The researchers observed dramatic cartilage regeneration in older mice after injecting them with a small molecule inhibitor of 15-PGDH, both systemically (throughout the body) and directly into the knee joint. The regenerated tissue was confirmed to be hyaline cartilage – the smooth, glossy cartilage that allows for low-friction joint movement – rather than the less functional fibrocartilage.
Protecting Against Injury-Induced Arthritis
The benefits extended beyond simply reversing age-related cartilage loss. The treatment also proved protective against arthritis development in mice that sustained knee injuries mimicking ACL tears, a common sports injury. Mice receiving the 15-PGDH inhibitor were significantly less likely to develop osteoarthritis following the injury, and demonstrated improved movement and weight-bearing capacity compared to untreated animals. This is particularly significant given that approximately half of individuals who experience an ACL tear will develop osteoarthritis within 15 years. The research builds on prior perform identifying signs of aging in knee function and cartilage.
Human Tissue Shows Promise
Perhaps most encouragingly, the treatment also showed positive effects on human cartilage samples obtained from patients undergoing total knee replacement surgery.

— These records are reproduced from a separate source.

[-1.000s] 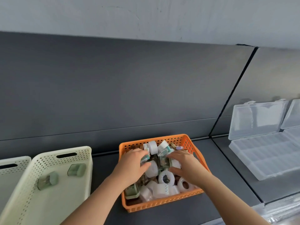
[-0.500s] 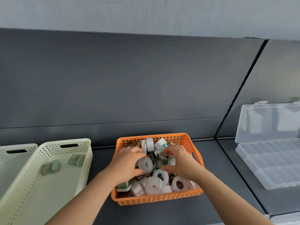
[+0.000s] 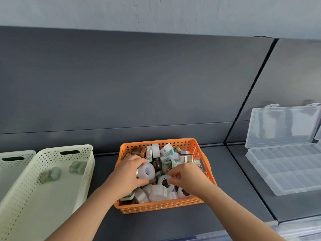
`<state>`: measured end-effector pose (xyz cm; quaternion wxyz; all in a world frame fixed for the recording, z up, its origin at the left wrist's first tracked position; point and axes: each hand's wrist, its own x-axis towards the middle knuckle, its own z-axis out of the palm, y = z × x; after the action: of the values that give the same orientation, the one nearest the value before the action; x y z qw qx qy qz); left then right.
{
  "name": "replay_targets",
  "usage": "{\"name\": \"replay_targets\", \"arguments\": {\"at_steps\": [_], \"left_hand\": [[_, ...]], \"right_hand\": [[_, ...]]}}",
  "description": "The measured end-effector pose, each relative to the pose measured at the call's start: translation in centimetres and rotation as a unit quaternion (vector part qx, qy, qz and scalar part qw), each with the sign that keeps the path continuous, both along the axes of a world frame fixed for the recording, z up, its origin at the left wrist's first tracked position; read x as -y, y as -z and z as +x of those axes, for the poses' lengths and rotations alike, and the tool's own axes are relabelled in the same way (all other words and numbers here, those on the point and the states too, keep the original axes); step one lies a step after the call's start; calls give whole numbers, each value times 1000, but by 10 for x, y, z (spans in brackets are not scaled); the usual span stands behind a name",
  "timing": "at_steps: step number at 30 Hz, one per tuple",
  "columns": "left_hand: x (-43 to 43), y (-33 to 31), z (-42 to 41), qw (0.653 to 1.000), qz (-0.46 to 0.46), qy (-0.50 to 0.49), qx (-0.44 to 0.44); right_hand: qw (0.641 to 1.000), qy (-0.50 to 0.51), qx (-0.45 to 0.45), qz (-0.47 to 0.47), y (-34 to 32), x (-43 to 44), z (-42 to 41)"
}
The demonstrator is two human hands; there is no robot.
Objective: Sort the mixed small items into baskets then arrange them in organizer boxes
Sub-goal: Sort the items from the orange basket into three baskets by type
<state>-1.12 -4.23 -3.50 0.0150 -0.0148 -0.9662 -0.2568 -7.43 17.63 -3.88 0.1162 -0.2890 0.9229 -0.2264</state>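
An orange perforated basket [image 3: 157, 206] sits in the middle of the dark shelf, full of white tape rolls, small boxes and jars. My left hand [image 3: 127, 176] is inside it, shut on a white tape roll [image 3: 146, 171] lifted above the pile. My right hand [image 3: 188, 177] reaches in from the right, its fingertips pinching the rim of a dotted white tape roll [image 3: 165, 181] that lies among the others. A cream perforated basket [image 3: 81, 171] to the left holds two pale green items [image 3: 50, 174], [image 3: 77, 166].
A second cream basket [image 3: 10, 159] shows at the far left edge. An open clear organizer box [image 3: 284, 171] with several compartments lies on the shelf at the right, its lid leaning on the grey back panel. A dark seam divides the two shelf sections.
My left hand has lifted a white tape roll up out of the pile. My right hand moved down toward the dotted roll in the basket's middle. The view shifted slightly.
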Motion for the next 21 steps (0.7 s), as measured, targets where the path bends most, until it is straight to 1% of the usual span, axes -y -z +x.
{"name": "replay_targets", "arguments": {"at_steps": [4,7,10,12,14,16,19,21], "left_hand": [[5,-6,19,998,45,-42,-25],[12,-14,37,990,100,-80,-55],[27,-21,58,977,149,-131,-80],[44,-25,75,966,173,-169,-96],[68,-28,93,951,198,-206,-118],[99,-29,113,940,203,-245,-122],[159,-25,145,928,181,-302,-120],[201,-21,167,924,159,-332,-100]], "right_hand": [[999,28,0,-24,2,6,0],[994,51,-26,-93,-10,13,-2],[984,59,-43,-165,-35,38,-2],[977,45,-19,-208,-48,66,6],[971,22,24,-237,-51,101,16],[966,-10,59,-250,-47,139,27],[966,-45,80,-242,-38,203,45],[965,-58,90,-239,-33,248,58]]}}
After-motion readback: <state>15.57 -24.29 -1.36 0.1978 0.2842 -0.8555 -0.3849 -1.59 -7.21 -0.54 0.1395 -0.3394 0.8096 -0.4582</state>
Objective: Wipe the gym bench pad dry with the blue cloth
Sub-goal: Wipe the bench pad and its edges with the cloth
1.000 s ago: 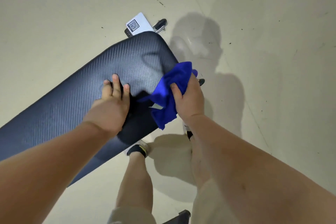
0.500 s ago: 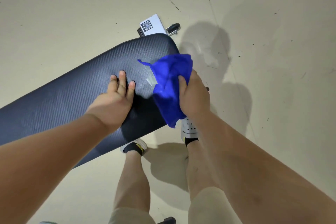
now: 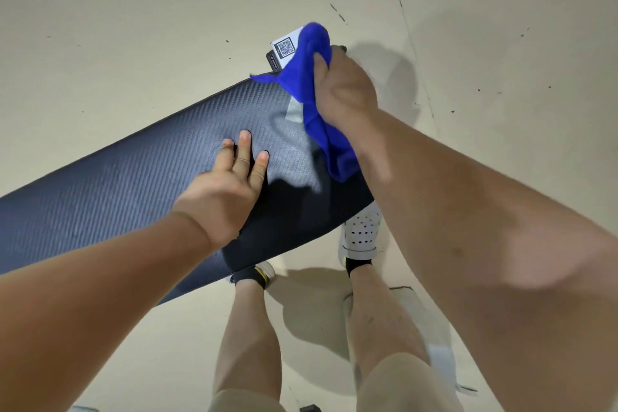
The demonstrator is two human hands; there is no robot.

After just one week of exposure to the 15-PGDH inhibitor, the human tissue exhibited reduced levels of 15-PGDH-producing chondrocytes, decreased expression of cartilage degradation genes, and early signs of articular cartilage regeneration. “The mechanism is quite striking and really shifted our perspective about how tissue regeneration can occur,” said Nidhi Bhutani, PhD, associate professor of orthopaedic surgery.

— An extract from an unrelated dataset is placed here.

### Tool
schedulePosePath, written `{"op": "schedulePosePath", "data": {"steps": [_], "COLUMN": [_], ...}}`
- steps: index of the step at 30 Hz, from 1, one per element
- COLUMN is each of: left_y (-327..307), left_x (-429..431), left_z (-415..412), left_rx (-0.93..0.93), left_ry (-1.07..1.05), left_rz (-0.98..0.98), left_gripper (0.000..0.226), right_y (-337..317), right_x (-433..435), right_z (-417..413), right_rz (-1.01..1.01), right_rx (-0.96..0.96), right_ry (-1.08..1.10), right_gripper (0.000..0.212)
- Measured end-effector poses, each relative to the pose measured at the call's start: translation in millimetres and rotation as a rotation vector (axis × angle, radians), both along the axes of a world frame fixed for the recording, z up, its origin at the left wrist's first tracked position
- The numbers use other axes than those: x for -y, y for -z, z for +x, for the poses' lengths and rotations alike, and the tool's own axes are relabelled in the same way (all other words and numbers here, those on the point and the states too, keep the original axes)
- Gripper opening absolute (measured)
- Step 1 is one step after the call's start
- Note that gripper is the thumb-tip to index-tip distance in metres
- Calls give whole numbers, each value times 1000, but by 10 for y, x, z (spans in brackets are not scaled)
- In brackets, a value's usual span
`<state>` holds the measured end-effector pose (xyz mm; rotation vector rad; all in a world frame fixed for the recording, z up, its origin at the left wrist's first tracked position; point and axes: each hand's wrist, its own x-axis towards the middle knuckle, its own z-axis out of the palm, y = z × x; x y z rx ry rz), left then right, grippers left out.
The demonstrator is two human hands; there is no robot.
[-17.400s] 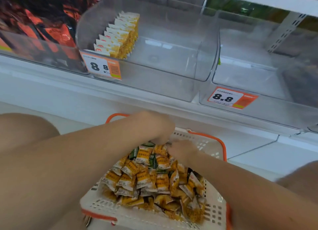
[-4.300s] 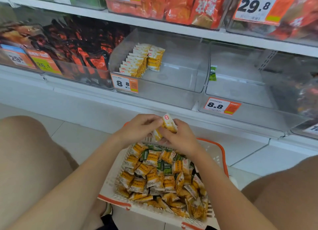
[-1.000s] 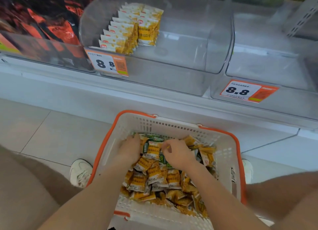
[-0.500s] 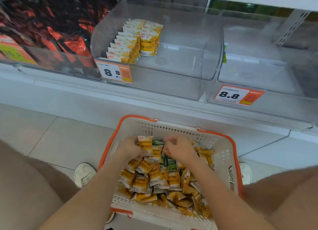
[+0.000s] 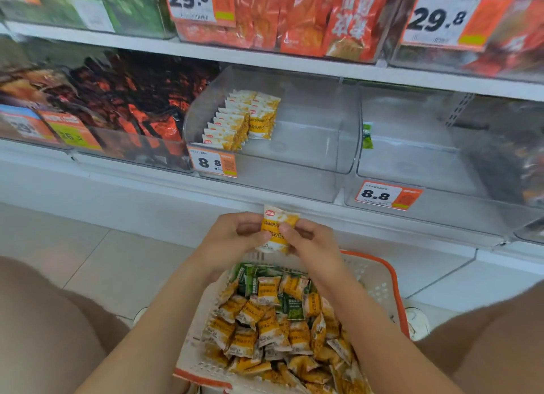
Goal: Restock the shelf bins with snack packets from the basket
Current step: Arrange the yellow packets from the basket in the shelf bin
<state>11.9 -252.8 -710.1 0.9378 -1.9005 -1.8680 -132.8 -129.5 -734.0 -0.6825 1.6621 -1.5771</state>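
Note:
A white basket with an orange rim sits on the floor between my knees, full of several yellow snack packets mixed with a few green ones. My left hand and my right hand together hold a small stack of yellow packets upright above the basket's far edge. On the lower shelf, a clear bin holds two short rows of yellow packets at its left side. The clear bin to its right contains one green packet.
Dark red and orange packets fill the bin at left. The upper shelf carries large orange bags and green bags behind 29.8 price tags. Orange 8.8 price tags hang on the clear bins' fronts. A white shelf base runs just past the basket.
Both hands rose out of the basket with yellow packets gathered between them. The view tilted up, so the upper shelf now shows.

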Motion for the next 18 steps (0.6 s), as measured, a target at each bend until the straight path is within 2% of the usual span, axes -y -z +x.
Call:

The Role of Prostaglandin E2
The research builds on previous findings from Dr. Blau’s lab demonstrating the importance of prostaglandin E2 in muscle stem cell function. 15-PGDH breaks down prostaglandin E2, and blocking 15-PGDH or increasing prostaglandin E2 levels has previously been shown to promote tissue repair in muscle, nerve, bone, and other tissues. This led the team to investigate whether a similar pathway was involved in cartilage aging and joint damage. They discovered that 15-PGDH levels roughly doubled in knee cartilage as mice aged.
What Comes Next: From Bench to Bedside
An oral version of the 15-PGDH inhibitor is already undergoing clinical trials to assess its effectiveness in treating age-related muscle weakness. Researchers are optimistic that a similar trial will soon be launched to evaluate its potential for cartilage regeneration. Phase 1 trials of the inhibitor for muscle weakness have already demonstrated its safety and activity in healthy volunteers. The team emphasizes the potential to not only halt the progression of osteoarthritis but to actually reverse existing cartilage damage, potentially avoiding the need for joint replacement surgery altogether.

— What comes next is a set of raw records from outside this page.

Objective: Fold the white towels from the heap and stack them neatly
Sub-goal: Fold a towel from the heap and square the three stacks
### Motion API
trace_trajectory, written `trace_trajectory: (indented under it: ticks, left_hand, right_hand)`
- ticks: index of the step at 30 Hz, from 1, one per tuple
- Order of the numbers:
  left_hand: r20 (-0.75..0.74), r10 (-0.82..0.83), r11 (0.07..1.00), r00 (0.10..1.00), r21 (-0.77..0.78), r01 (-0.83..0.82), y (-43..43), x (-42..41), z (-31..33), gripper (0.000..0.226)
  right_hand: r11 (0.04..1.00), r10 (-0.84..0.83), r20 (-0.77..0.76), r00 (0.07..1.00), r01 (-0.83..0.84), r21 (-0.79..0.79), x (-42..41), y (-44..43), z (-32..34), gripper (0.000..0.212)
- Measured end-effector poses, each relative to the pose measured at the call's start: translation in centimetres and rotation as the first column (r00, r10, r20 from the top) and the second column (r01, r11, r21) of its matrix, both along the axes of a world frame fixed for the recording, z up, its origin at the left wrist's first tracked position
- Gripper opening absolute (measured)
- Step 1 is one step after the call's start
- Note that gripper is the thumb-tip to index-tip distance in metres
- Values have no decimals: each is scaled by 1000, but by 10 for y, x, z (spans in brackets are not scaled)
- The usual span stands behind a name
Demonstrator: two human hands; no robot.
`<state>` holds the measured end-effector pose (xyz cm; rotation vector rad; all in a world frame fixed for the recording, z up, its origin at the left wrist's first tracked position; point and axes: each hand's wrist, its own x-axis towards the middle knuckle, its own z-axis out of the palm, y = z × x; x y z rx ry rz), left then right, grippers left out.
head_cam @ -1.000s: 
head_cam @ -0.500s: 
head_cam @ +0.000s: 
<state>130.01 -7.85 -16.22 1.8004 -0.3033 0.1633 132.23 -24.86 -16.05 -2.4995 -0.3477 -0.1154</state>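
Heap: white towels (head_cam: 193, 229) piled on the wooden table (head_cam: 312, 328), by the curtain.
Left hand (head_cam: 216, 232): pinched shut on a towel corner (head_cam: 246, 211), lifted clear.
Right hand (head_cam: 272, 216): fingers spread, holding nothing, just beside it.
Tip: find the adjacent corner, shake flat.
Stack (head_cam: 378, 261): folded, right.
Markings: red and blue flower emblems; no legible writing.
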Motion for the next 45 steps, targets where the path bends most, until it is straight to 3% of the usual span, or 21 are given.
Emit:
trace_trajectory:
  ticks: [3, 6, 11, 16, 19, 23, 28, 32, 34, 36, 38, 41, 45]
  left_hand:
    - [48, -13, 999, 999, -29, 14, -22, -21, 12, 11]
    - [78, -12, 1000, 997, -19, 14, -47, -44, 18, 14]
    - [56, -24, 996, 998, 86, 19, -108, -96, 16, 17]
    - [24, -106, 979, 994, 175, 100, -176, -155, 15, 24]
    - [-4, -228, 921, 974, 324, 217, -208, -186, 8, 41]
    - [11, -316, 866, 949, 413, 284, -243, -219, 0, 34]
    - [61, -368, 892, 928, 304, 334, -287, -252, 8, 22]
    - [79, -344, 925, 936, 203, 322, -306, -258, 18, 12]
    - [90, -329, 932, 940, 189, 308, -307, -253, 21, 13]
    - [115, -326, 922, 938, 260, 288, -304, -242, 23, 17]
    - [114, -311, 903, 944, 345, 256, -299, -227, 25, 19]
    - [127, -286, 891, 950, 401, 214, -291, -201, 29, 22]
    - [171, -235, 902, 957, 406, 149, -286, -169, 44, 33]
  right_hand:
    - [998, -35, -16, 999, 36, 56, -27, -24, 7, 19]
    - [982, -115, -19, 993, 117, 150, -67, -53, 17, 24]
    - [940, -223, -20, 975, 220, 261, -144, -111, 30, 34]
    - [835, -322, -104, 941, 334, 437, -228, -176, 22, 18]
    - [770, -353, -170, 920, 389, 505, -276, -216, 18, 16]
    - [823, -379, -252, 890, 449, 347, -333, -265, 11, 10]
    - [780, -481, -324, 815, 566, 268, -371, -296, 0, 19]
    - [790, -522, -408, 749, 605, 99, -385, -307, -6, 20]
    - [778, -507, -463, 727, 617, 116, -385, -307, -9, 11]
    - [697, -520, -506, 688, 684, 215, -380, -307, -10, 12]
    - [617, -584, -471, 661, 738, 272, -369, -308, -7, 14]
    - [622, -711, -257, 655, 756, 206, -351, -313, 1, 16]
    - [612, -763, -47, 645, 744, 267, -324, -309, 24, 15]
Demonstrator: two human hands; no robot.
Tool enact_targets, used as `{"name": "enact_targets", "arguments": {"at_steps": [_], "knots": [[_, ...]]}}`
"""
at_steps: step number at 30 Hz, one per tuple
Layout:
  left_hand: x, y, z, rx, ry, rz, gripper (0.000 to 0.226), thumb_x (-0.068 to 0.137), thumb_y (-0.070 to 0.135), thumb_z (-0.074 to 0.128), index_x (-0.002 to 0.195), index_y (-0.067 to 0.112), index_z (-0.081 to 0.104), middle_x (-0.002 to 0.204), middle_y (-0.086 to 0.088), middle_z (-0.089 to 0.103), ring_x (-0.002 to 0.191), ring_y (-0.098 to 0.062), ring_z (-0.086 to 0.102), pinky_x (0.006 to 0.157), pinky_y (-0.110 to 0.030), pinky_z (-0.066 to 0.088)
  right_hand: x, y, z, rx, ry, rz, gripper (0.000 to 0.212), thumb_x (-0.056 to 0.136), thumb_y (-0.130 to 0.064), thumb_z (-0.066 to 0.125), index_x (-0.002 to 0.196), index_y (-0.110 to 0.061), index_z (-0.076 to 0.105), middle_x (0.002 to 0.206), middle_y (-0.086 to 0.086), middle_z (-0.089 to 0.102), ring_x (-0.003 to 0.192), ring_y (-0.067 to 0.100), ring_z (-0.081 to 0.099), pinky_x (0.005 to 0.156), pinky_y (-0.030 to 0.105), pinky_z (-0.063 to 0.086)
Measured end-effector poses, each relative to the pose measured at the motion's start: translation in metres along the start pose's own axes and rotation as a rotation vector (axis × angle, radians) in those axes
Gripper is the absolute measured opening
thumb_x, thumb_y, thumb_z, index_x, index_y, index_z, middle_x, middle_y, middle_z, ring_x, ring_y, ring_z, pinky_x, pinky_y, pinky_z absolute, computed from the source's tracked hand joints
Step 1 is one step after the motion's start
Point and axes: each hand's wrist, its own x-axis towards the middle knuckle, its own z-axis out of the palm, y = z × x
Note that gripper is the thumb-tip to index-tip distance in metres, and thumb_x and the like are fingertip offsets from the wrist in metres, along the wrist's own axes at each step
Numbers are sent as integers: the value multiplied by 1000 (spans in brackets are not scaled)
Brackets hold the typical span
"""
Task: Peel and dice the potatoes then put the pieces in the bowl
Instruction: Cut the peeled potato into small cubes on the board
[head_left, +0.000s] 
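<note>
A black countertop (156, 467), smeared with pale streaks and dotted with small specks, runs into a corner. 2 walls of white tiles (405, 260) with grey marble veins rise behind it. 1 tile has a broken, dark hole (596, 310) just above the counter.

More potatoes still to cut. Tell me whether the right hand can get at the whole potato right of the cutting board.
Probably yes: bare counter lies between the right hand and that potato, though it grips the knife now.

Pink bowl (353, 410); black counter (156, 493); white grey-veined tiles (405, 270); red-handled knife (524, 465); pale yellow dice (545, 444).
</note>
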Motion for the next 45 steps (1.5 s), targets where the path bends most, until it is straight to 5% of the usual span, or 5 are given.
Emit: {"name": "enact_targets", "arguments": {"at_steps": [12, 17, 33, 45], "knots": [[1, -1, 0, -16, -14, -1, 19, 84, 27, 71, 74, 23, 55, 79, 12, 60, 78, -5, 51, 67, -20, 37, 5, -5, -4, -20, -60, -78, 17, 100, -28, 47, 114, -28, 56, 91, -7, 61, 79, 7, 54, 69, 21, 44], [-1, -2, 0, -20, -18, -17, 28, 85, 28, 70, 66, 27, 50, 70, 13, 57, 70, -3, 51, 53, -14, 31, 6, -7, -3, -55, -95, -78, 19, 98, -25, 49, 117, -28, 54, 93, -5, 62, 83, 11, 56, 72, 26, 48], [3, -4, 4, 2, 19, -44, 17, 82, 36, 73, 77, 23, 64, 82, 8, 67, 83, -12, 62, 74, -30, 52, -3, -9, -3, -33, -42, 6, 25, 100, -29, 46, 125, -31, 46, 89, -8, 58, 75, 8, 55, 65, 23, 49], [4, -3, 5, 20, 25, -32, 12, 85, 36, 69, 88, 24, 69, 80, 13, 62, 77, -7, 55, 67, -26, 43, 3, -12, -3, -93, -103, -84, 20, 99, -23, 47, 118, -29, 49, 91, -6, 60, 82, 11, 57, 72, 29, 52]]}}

While the findings are promising, it’s important to note that this research is still in its early stages. Further studies are needed to confirm the efficacy and safety of the treatment in humans, and to determine the optimal dosage and delivery method. However, this work represents a significant step forward in the quest to develop effective therapies for osteoarthritis and other age-related joint conditions.